Research Paper Volume 12, Issue 21 pp 22253—22265
The association of circulating kynurenine, a tryptophan metabolite, with frailty in older adults
- 1 Division of Geriatrics, Department of Internal Medicine, Asan Medical Center, University of Ulsan College of Medicine, Seoul, South Korea
- 2 Department of Neurological Surgery, Asan Medical Center, University of Ulsan College of Medicine, Seoul, South Korea
- 3 Asan Institute for Life Sciences, Asan Medical Center, University of Ulsan College of Medicine, Seoul, South Korea
- 4 Department of Cell Biology and Anatomy, Medical College of Georgia, Augusta University, Augusta, GA 30912, USA
- 5 Division of Endocrinology and Metabolism, Department of Internal Medicine, Asan Medical Center, University of Ulsan College of Medicine, Seoul, South Korea
Received: May 30, 2020 Accepted: September 5, 2020 Published: November 13, 2020https://doi.org/10.18632/aging.104179
How to Cite
Copyright © 2020 Jang et al. This is an open access article distributed under the terms of the Creative Commons Attribution License (CC BY 3.0), which permits unrestricted use, distribution, and reproduction in any medium, provided the original author and source are credited.
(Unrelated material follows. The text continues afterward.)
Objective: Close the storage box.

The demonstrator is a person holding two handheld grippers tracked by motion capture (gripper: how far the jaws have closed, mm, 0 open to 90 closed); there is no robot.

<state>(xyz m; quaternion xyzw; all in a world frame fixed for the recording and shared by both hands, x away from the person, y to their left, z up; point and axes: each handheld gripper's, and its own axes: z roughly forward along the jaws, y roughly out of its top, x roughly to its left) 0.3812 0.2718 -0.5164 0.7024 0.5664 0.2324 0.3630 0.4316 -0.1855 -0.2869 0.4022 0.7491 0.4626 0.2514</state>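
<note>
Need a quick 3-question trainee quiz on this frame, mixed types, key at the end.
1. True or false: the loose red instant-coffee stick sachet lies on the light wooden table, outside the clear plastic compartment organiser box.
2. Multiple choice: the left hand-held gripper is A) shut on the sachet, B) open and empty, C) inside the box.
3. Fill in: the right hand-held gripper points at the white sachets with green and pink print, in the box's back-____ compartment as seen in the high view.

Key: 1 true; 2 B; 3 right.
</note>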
Despite the accumulating evidence from in vitro and animal experiments supporting the role of kynurenine (a tryptophan metabolite) in a number of degenerative age-related changes, the relationship between kynurenine and frailty in older adults is not well understood. We collected blood samples from 73 participants who underwent a comprehensive geriatric assessment, measuring kynurenine levels using liquid chromatography-tandem mass spectrometry. We assessed the phenotypic frailty and the deficit accumulation frailty index using widely validated approaches proposed by Fried et al. and Rockwood et al., respectively. After adjusting for sex, age, and body mass index, the frail participants presented 52.9% and 34.3% higher serum kynurenine levels than those with robustness and prefrailty, respectively (P = 0.005 and 0.014, respectively). Serum kynurenine levels were positively associated with the frailty index, time to complete 5 chair stands, and patient health questionnaire-2 score and inversely associated with grip strength and gait speed (P = 0.042 to <0.001). Furthermore, the odds ratio per increase in serum kynurenine level for phenotypic frailty was approximately 2.62 (95% confidence interval = 1.22–5.65, P = 0.014). These data provide clinical evidence that circulating kynurenine might be a potential biomarker for assessing the risk of frailty in humans.